The channel, called ‘Be Beautiful’ features multiple Unilever brands including Pond’s, Lakme, Tony & Guy and Dove. The company partnered with well-known fashion, lifestyle, and beauty bloggers in the country and trained them on how to create high quality video content sharing everything from product reviews to make-up tips to DIY hair styling. The site is not branded and comes across like a consumer initiative; a casual viewer would be hard-pressed to determine that it's a Unilever initiative.
For Unilever, the challenge was to keep up with a changing marketing landscape. “With the internet, the power has shifted to the consumer, and more and more we realise integration is what really matters,” said Hemant Bakshi, executive director, home and personal care, Hindustan Unilever.
According to Punitha Arumugam, director of agency business with Google India, the web is increasingly becoming an integral part of people’s daily lives in India, and savvy advertisers are already acting on the trend. More importantly, the audience on YouTube is “leaning in”, actively looking to be entertained and engaged, she noted.
Using YouTube data, marketing executives at HUL discovered that women spend considerable time searching for videos, and beauty makes up a large part of that. “Therefore we needed to become a part of what they watched," Bakshi said.
With that in mind, the aim is to take videos to consumers and tell them how to use the products. “The one area we identified was video bloggers,” said Srinandan Sundaram, VP skincare and make up. “They are a credible source of authority for consumers.”
The channel, which features more than 100 videos, has received more than 8.5 million unique users in India and more than 40 million views in the last six months, making it one of the biggest branded channels in India.
It is Arumugam’s view that online video presents marketers with great opportunities and challenges. “In the past, marketers blasted out their message to a captive audience," she said. "Online, brands are finding that they are involved in a two-way conversation where viewers can choose whether to engage or not.”
In April this year, Unilever in the UK launched a similar channel, called ‘All Things Hair’, advertising for brands like Toni & Guy, Dove and VO5. What’s different about this is that it uses Google data to determine what women are searching for and then forwards these queries to popular YouTube stars, who create instructional videos.
Commanding millions of followers, creators are an important part of YouTube.
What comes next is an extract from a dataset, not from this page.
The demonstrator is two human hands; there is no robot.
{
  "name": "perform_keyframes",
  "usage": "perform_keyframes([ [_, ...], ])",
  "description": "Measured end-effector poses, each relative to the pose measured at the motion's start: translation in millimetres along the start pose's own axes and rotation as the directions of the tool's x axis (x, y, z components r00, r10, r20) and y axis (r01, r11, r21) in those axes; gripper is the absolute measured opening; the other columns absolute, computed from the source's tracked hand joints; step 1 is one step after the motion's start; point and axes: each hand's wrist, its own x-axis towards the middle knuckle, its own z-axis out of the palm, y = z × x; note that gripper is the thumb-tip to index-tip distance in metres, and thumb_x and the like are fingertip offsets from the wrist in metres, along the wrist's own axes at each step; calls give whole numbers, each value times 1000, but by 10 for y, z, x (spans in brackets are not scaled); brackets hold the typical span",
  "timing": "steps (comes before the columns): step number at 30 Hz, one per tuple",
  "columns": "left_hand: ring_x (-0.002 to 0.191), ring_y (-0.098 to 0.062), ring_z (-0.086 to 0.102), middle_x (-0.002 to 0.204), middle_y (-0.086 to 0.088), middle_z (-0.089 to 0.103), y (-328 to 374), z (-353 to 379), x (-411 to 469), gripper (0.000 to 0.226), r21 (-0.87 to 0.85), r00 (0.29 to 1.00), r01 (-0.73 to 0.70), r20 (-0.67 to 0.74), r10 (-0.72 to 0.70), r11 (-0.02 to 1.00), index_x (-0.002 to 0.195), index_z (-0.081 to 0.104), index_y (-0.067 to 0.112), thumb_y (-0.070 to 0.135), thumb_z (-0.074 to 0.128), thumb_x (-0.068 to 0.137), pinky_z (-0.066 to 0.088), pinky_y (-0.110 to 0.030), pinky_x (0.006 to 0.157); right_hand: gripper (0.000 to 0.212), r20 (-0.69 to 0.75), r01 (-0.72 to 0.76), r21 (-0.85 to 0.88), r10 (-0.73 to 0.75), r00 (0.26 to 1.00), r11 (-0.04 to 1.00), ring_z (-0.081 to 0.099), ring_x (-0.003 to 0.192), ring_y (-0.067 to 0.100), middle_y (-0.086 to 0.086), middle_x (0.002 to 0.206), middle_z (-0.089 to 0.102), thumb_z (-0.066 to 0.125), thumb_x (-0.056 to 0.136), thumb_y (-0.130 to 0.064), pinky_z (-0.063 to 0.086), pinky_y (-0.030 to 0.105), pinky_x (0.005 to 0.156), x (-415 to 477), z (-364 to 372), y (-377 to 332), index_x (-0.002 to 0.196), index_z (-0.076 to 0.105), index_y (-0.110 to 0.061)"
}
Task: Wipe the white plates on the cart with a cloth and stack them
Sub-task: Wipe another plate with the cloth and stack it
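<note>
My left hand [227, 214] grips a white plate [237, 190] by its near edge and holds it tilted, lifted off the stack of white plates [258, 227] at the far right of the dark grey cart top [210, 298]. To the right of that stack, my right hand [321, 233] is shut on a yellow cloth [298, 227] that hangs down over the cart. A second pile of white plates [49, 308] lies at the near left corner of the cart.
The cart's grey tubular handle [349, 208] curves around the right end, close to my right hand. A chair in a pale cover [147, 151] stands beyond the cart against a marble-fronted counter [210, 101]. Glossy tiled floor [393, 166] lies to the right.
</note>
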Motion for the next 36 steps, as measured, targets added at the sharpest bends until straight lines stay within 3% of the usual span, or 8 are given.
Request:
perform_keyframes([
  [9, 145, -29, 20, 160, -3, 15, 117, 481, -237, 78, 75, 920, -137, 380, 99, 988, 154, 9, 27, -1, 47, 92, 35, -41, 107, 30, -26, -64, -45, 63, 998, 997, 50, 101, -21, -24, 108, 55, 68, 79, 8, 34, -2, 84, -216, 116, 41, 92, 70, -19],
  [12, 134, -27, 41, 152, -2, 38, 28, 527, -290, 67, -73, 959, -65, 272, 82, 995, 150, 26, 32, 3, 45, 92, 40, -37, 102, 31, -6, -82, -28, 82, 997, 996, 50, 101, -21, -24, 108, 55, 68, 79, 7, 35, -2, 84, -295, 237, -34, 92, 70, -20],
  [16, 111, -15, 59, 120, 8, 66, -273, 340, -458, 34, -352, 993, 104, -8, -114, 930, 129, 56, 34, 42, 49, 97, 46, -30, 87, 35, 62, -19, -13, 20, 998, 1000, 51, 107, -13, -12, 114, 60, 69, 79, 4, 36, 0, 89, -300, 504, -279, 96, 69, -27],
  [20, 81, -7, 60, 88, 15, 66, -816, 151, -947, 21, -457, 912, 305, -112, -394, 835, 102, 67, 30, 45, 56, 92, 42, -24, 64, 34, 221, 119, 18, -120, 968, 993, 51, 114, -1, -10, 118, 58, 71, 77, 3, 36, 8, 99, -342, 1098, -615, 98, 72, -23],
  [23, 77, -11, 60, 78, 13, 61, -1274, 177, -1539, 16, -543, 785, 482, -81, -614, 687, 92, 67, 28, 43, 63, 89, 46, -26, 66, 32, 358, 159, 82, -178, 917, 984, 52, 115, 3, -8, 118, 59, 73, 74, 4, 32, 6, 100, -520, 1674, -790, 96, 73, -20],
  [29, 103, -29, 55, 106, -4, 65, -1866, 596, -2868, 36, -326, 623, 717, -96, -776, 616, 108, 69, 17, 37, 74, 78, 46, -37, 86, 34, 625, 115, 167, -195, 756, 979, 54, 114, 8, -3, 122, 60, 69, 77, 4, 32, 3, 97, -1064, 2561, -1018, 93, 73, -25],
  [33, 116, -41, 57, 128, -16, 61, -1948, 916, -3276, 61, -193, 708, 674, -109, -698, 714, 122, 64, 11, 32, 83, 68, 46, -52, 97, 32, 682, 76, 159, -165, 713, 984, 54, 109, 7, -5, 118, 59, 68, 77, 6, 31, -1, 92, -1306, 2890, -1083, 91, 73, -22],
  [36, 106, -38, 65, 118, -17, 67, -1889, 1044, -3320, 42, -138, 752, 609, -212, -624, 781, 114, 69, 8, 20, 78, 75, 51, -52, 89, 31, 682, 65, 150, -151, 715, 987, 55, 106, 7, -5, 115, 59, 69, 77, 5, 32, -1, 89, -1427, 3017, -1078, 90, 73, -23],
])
For example, Bethany Mota has more than 5.4 million fans flocking to her channel every day. These fans don’t just watch her on YouTube, they show up, by the thousands, wherever she goes. Mota’s popularity prompted Aeropostale to launch an entire clothing line around her.
“Creators understand the fundamentals of brand-building in a modern digital age: Brands don’t sell brands, people sell brands,” Arumugam said. “The best-performing brands get this and are already becoming content creators on YouTube, publishing large volumes of content on a regular schedule.”